The Mastigouche Wildlife Reserve is a Quebec Wildlife Reserve located in the administrative regions of the Mauricie and Lanaudière, Quebec, in Canada. Comprising 1556 square kilometres, it includes 417 lakes and 13 rivers. Like all wildlife reserves, this area is dedicated to the conservation, development and use of wildlife as well as recreational activities. It is however not considered a protected area, because forest and mining activities are being allowed. The reserve is managed by Sépaq which offers camping and equipment rentals.

Toponymy 

The name of the reserve is derived from the Mastigouche Hunting and Fishing club, which was established in 1881. The name comes from the Atikamekw or the Algonquin (language) and mean "where the woods are small".

History 
The first private hunting club concession in Mastigouche was awarded to Élisabeth Copeland de Berthier in 1881. Two other large clubs were later created in the territory which were the Saint Bernard Club and the Commodore. These clubs mainly catered to wealthy American members.

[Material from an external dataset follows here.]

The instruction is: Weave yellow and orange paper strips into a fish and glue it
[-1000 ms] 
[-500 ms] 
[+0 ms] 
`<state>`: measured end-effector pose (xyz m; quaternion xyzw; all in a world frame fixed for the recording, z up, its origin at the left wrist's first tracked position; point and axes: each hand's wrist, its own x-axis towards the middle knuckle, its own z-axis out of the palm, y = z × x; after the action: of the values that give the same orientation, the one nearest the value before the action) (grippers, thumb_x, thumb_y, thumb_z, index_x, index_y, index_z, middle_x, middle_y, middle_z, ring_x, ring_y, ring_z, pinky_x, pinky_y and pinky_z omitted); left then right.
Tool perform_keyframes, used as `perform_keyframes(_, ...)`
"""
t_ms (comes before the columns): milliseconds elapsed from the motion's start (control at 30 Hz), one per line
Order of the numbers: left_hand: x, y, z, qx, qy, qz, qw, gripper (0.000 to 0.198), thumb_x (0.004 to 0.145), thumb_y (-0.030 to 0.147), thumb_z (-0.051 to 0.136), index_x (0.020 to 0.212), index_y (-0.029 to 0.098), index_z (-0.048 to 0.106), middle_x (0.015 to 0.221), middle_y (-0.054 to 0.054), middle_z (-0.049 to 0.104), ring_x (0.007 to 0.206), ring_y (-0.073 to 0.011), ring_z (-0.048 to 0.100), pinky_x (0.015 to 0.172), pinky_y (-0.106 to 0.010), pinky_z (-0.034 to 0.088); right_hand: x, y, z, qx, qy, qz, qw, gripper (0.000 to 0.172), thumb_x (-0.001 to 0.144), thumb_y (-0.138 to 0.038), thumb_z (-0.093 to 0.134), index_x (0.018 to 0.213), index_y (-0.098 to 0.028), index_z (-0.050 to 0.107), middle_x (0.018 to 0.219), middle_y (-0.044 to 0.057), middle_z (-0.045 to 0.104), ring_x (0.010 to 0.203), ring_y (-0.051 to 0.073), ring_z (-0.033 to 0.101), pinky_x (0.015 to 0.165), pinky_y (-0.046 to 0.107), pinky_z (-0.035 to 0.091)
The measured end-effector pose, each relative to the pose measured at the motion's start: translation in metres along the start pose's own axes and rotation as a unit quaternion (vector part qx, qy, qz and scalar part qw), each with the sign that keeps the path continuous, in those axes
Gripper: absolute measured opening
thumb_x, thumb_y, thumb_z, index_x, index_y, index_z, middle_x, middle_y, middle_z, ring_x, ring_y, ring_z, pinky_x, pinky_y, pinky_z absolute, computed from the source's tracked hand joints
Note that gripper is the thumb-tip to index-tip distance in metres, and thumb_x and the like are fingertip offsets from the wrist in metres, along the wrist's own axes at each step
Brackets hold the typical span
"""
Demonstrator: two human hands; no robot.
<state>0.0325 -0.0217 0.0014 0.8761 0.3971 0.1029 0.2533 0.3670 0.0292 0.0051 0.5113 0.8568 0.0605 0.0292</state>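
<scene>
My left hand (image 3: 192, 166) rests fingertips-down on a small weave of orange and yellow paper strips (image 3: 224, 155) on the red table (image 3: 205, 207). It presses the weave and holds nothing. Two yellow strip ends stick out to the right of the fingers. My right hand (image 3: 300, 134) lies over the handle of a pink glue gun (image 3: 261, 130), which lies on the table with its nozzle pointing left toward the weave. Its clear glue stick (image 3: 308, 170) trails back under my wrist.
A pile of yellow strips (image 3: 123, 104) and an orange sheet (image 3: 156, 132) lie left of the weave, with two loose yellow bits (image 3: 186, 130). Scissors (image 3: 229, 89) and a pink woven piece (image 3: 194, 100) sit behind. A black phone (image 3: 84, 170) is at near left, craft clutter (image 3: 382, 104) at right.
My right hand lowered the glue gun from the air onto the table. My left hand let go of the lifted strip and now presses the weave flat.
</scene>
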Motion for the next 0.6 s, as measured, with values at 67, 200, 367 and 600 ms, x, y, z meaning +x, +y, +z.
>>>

In 1971, the Quebec government decided to democratize access to hunting and fishing. It terminated the leases of private hunting and fishing clubs and grouped them to create the reserve under the name "Mastigouche Park Reserve". In 1979, it took its present name "Mastigouche Wildlife Reserve".

Geography 
The reserve is located 95 km northwest of Trois-Rivières and 145 km northeast of Montreal, Quebec. It can be accessed via Saint-Alexis-des-Monts in Mauricie or Saint-Zénon and Mandeville, in Lanaudière.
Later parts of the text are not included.